Hamilton does everything fast. He talks in rapid fire cadence, and his eyes seem to be constantly darting, as if looking for the next opening.

Elsinore first baseman Tommy Medica said Hamilton is pleasant enough while on first, though the conversations tend to be brief. “He’s normally only over there for a couple of pitches,” Medica said.

Hamilton has become a more prolific base stealer in 2012 partially due to his improved hitting and patience at the plate. He hit .323 for the Blaze with an impressive .413 on-base percentage. His bunting has improved, and he walked 50 times.

“It’s like I’m getting better now,” Hamilton said.

Billy the thief 2.0

He is not the first Billy Hamilton to tear up the bases.

After Henderson and Brock, the third greatest base stealer in baseball history is “Sliding” Billy Hamilton, who retired in 1901 from the Boston Beaneaters with 914 steals.

That Billy Hamilton is in the Hall of Fame, though this Billy Hamilton was unaware of his namesake until a couple of years ago.

“I didn’t know anything about it,” he said, “but then I had friends back home trying to look me up on Google and then up popped Sliding Billy Hamilton.”

Billy Hamilton of 2012 doesn’t yet have a nickname.

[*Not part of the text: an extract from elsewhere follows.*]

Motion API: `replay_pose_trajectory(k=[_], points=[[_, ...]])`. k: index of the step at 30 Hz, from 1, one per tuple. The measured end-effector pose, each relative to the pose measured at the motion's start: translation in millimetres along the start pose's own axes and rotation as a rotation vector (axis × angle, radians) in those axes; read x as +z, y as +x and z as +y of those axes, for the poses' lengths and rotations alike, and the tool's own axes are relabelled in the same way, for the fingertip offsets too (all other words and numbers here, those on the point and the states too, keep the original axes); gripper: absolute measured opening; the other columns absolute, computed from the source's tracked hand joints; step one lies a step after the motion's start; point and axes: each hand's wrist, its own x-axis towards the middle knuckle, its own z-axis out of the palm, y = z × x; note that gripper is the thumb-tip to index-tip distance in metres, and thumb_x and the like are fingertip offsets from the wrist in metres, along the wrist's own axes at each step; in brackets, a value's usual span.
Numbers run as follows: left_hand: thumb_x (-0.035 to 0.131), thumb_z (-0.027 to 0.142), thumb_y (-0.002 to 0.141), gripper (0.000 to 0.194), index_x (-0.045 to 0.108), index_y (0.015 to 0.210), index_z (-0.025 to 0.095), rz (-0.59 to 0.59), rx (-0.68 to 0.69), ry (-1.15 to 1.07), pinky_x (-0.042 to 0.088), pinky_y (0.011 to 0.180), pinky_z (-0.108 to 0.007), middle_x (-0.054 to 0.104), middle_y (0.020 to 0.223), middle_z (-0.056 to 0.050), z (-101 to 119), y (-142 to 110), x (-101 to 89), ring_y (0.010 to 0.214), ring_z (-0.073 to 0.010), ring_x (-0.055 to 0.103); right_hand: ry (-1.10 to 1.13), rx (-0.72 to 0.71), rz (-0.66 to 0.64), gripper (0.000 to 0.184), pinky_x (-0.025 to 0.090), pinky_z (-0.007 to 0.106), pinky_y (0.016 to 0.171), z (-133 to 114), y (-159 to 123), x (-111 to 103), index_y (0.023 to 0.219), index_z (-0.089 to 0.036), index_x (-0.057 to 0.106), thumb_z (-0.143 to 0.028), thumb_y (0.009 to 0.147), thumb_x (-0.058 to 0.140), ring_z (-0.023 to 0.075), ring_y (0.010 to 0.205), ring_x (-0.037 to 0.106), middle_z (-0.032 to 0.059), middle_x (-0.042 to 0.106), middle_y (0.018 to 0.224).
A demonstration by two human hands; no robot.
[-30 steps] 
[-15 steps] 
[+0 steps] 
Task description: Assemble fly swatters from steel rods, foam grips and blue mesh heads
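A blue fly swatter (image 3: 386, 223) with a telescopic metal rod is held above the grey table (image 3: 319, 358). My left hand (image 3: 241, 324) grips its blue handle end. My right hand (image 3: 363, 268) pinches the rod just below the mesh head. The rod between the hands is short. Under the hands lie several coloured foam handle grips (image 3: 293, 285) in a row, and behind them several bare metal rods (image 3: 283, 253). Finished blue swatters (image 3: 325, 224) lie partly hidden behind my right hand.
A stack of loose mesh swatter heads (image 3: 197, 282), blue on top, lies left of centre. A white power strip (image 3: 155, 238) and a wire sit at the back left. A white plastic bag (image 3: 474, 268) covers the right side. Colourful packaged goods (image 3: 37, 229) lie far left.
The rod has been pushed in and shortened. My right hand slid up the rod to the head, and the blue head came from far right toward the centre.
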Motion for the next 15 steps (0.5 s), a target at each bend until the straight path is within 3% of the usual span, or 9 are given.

But infielders are on edge the moment the switch hitter leaves the on-deck circle.

“For infielders he changes everything as soon as he steps in the box, because you know you have to speed everything up,” Lake Elsinore catcher Eddy Rodriguez said. “Routine ground balls turn into base hits for him.”

Besbris, the announcer, said, “There’s a palpable change in the atmosphere” at the ballpark when Hamilton is at the plate. He turns singles into doubles, doubles into triples. Infielders rush throws.

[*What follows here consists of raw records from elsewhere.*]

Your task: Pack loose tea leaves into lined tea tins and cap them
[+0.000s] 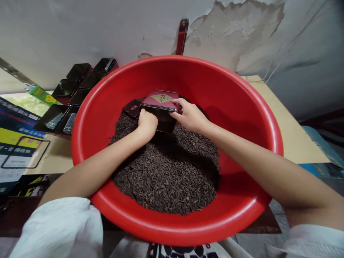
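My right hand grips the right edge of a tea tin, thumb and fingers at its corner. The tin has a dark red face with a gold diamond label and dark sides, and it is tilted over the tea. At its near left corner, my left hand is closed against the tin, its fingers mostly hidden. Below both hands, dark dry loose tea fills the bottom of a big red plastic basin. Left of the tin, a dark tin lid lies on the tea.
Several dark open tins stand in rows left of the basin, near a green box. Printed sheets lie at far left. The basin rests on a tan board. Behind it, a dark red upright piece leans against the peeling wall.
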`<state>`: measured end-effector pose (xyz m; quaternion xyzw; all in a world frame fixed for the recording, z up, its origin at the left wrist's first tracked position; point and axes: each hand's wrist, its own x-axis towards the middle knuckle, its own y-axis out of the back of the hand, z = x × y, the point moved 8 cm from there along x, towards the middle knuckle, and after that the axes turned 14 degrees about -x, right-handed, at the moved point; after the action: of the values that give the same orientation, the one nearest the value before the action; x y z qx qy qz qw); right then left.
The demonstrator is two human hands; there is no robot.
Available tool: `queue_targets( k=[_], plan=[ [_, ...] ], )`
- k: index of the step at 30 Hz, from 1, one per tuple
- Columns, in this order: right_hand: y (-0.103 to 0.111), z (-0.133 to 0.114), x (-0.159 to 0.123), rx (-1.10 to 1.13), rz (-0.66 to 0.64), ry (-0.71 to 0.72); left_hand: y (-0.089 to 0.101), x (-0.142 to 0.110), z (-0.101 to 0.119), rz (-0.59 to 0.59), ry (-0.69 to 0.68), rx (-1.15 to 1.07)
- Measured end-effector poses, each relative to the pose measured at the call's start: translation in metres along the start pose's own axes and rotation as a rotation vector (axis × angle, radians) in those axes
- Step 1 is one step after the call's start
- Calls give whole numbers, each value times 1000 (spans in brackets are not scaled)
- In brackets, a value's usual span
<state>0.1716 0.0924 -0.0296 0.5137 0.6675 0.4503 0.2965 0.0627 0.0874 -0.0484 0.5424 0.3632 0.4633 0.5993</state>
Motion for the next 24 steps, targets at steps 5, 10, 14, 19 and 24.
queue_targets(
  k=[5, 10, 14, 19, 24],
  plan=[
    [8, 19, 9, 145, 94, -75, 18, -14, 23, 62, -170, 57],
    [11, 31, 16, 313, 84, -100, 31, -47, 77, 268, -681, -141],
    [14, 33, 17, 296, 92, -98, 47, -53, 76, 322, -508, -366],
    [10, 33, 17, 279, 78, -131, 65, -34, 25, 301, -105, -421],
    [5, 27, 14, 286, 35, -106, 56, -29, 1, 196, -80, -273]
  ],
)
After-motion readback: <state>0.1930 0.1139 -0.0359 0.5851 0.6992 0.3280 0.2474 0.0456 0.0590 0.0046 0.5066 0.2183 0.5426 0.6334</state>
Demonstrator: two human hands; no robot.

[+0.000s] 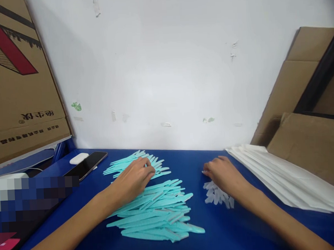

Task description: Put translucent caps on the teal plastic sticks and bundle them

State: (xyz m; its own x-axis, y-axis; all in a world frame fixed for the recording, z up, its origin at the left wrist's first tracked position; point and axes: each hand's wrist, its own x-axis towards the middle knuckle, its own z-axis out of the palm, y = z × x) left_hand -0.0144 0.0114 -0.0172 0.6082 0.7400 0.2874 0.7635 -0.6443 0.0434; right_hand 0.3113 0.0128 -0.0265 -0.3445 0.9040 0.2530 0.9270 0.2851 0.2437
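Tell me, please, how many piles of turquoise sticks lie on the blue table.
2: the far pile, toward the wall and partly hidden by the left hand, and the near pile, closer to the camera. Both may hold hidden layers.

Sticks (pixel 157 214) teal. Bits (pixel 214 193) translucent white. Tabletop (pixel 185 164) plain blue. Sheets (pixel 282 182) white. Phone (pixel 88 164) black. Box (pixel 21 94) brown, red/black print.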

And when Hamilton gets on first, there is absolutely no doubt in anyone’s mind what’s about to happen.

“As soon as he gets on base, there’s so much pressure put on the defense,” Griffey said. “He causes so many things to happen.

“Everybody’s tensed up. Even the crowd gets into it, home or away, because they know he’s going to run, just not when.”

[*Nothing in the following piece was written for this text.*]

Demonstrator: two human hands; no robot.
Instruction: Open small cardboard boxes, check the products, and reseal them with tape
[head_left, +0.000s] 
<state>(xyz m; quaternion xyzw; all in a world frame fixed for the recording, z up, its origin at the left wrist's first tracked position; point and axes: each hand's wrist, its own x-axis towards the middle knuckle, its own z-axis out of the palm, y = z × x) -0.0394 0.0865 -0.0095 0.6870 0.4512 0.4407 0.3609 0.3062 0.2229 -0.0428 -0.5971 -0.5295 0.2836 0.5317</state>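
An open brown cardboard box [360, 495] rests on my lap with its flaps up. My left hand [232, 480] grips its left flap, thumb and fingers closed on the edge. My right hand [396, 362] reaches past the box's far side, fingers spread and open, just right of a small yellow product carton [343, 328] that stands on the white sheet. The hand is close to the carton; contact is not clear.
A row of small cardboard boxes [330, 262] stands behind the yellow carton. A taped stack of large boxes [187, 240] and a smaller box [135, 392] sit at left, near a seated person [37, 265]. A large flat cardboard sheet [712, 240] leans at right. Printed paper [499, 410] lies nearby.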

Hamilton, though, seems strangely at ease. He said he no longer concerns himself with tactics used to try to hold him close to the base or pick him off.

“It’s a super feeling,” he said. “I don’t care what you do; I can steal a base.”

Billy and the bigs

So when might Billy Hamilton hit the big leagues?

Even though the Reds have a rookie of the year candidate at shortstop and another top prospect at the position in Triple-A, it could be sooner rather than later.

At the All-Star break, the Reds trailed the Pittsburgh Pirates by one game in the National League’s Central Division, and Hamilton’s speed could prove a difference maker down the stretch.

Bill Bavasi, the Reds’ vice president of scouting and player development, said that whether Hamilton gets called up in September would depend on how he performs at double A. At some point, though, the call will come.

“His future,” Bavasi said, “is in the big leagues.”